LA FILLE DE BREST, Emmanuelle Bercot 2016, Sidse Babett Knudsen, Benoît Magimel (thriller sante mediator)@@
Dans un hôpital de Brest, une pneumologue découvre un lien direct entre des morts suspectes et la prise d'un médicament commercialisé depuis 30 ans, le Mediator. De l'isolement des débuts à l'explosion médiatique de l'affaire, l'histoire inspirée de la vie d'Irène Frachon est une bataille de David contre Goliath pour voir enfin triompher la vérité.
TELERAMA
Avec ce récit hyper rythmé conçu comme un thriller, Emmanuelle Bercot met en scène le scandale du Mediator et la bataille d’Irène Frachon contre les laboratoires Servier. Un film dossier bien documenté, interprété avec finesse.
Pneumologue au CHU de Brest, Irène Frachon avait découvert un lien direct entre des morts suspectes et la prise d’un médicament antidiabète. Pendant des années, la modeste praticienne a dû affronter le laboratoire Servier, mais aussi les autorités de contrôle sanitaire, avant que le Mediator ne soit interdit…

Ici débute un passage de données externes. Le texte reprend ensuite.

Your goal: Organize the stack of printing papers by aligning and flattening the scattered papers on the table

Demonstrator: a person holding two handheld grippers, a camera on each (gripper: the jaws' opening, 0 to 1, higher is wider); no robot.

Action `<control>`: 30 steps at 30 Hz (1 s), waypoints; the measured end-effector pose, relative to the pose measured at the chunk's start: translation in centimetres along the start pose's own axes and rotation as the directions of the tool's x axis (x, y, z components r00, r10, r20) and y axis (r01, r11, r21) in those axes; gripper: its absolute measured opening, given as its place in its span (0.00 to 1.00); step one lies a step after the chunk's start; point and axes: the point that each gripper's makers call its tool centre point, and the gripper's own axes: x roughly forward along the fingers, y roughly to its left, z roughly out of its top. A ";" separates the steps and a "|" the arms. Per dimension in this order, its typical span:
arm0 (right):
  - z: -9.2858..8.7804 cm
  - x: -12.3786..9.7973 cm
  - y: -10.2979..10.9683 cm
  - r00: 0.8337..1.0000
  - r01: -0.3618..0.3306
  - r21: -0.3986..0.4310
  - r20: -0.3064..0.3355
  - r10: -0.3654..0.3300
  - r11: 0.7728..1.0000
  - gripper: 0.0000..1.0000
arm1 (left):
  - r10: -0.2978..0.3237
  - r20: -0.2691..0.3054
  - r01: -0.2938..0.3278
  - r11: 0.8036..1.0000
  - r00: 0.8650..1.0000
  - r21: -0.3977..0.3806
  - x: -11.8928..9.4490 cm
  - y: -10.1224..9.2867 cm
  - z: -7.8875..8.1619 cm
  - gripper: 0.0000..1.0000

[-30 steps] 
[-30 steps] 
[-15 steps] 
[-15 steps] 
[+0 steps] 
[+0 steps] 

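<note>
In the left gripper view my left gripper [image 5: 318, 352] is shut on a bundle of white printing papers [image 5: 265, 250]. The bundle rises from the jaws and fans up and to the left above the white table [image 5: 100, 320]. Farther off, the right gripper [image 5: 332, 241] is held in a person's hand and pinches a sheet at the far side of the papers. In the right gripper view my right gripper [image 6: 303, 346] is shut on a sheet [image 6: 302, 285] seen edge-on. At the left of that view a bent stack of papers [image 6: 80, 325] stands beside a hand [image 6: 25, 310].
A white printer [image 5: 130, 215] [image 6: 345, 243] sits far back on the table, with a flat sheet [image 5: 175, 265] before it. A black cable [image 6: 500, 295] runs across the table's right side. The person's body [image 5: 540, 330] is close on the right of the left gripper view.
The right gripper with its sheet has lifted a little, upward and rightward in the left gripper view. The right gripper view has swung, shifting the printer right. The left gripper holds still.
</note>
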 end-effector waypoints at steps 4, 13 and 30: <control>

À la manière de Steven Soderbergh (et son Erin Brockovich), Emmanuelle Bercot plonge dans les coulisses de ce combat du pot de terre contre le pot de fer avec une densité d’informations à donner le vertige. Pas besoin d’être un étudiant en cinquième année de médecine pour apprécier : la réalisatrice compense la dimension technique du sujet par un récit hyper rythmé, conçu comme un thriller. La Fille de Brest s’inscrit dans la lignée des grands « films-dossiers » de Costa-Gavras. Même souci d’exactitude documentaire, même recours habile à quelques pointes d’humour, et même importance apportée aux seconds rôles. Benoît Magimel est très émouvant en chercheur galvanisé par la fougue de l’héroïne. Il faut dire que, dans la blouse blanche du Dr Frachon, Sidse Babett Knudsen déménage. Les cinq premières minutes, le léger accent de l’actrice danoise a de quoi troubler. Mais sa sincérité, son énergie, son côté un peu clown aussi finissent, comme son personnage, par briser toutes les résistances.